## What the task asks
Copy the lines below that contain "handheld".

## Data for this task

——

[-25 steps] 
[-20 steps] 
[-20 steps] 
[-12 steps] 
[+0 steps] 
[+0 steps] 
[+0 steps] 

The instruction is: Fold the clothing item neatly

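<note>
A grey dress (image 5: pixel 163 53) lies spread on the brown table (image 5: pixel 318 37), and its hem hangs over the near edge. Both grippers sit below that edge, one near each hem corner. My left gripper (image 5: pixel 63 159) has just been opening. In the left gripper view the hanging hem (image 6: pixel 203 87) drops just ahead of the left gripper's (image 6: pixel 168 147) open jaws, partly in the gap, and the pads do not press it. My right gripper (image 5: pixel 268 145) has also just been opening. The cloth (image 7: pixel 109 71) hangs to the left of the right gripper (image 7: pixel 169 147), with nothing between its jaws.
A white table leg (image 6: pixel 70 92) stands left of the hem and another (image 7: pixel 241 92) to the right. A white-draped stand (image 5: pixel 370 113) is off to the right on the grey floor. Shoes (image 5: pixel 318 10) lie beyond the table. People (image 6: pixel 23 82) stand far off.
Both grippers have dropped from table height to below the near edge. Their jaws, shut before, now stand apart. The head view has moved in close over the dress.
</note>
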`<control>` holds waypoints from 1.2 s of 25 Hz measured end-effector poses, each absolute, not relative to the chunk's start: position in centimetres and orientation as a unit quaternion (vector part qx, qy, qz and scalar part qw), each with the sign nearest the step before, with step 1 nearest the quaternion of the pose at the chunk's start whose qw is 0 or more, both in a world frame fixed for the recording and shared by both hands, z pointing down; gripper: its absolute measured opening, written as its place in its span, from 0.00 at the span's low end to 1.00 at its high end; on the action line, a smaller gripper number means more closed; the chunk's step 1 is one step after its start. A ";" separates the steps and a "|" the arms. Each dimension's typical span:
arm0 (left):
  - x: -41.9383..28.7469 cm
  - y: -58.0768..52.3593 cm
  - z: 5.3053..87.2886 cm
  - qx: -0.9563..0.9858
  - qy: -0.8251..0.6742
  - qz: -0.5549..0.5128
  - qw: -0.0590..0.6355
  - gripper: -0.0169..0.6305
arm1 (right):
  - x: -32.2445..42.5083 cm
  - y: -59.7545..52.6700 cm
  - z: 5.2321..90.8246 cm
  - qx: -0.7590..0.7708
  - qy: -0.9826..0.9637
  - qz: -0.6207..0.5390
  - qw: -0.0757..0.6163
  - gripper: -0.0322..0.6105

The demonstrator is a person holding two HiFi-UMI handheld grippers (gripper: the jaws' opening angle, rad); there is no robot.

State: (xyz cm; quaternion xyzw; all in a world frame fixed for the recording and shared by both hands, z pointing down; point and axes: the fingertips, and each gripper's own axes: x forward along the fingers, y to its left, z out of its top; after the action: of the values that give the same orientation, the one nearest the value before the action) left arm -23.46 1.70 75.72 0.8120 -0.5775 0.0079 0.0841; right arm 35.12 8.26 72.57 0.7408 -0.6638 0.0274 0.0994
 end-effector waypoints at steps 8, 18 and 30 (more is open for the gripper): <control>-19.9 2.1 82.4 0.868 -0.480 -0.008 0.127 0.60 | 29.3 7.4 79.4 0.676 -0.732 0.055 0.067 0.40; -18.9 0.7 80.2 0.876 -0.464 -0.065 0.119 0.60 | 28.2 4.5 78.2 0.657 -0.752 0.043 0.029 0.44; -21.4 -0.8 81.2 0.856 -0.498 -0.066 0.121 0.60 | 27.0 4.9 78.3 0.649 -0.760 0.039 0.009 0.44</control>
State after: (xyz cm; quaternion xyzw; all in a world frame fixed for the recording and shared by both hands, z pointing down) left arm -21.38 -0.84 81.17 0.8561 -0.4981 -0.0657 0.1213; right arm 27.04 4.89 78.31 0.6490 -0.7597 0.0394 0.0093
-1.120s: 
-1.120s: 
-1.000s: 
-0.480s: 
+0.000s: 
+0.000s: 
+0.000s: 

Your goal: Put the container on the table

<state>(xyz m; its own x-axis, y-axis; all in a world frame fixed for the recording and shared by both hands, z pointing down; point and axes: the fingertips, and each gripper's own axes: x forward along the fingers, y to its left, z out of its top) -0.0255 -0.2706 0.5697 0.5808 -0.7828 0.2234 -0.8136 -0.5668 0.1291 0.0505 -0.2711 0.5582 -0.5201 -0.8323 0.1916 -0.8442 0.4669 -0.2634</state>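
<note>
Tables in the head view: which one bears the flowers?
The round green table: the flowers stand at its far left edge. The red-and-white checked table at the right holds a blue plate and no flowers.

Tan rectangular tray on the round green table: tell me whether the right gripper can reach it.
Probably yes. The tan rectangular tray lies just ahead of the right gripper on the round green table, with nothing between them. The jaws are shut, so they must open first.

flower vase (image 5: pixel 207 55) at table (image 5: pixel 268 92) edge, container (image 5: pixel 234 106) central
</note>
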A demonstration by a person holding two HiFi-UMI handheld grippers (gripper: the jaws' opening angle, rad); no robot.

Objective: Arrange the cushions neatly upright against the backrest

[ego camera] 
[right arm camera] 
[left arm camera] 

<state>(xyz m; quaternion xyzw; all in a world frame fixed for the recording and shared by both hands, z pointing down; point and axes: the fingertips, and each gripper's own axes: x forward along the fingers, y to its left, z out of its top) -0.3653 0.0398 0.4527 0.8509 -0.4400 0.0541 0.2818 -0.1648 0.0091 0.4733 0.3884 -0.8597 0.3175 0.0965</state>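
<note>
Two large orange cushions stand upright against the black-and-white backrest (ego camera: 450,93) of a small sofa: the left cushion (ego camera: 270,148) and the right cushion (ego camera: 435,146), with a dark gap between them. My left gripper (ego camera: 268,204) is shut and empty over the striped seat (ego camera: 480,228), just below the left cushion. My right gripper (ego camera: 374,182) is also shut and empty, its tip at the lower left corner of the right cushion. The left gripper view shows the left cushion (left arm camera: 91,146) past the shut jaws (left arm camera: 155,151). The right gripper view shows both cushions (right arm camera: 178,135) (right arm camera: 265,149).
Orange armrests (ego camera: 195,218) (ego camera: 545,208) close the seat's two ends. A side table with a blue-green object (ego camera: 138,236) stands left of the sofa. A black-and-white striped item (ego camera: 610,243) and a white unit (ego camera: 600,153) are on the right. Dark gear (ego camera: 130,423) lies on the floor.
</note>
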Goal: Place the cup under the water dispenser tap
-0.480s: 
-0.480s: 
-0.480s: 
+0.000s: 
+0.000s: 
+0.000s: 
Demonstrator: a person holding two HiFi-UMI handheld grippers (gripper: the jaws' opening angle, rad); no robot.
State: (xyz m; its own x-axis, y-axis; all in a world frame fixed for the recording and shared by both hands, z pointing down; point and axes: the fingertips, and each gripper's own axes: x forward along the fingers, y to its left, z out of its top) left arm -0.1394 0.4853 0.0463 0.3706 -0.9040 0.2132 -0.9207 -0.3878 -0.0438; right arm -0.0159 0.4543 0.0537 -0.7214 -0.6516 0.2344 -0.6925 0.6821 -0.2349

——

## Output of the task
The demonstrator is a person holding two HiFi-UMI handheld grippers (gripper: the jaws' opening angle, rad); there is no robot.
A demonstration by a person holding two HiFi-UMI handheld grippers (gripper: the jaws' opening angle, rad); no robot.
Demonstrator: a person holding two HiFi-UMI handheld grippers (gripper: the jaws' opening angle, rad); no robot.

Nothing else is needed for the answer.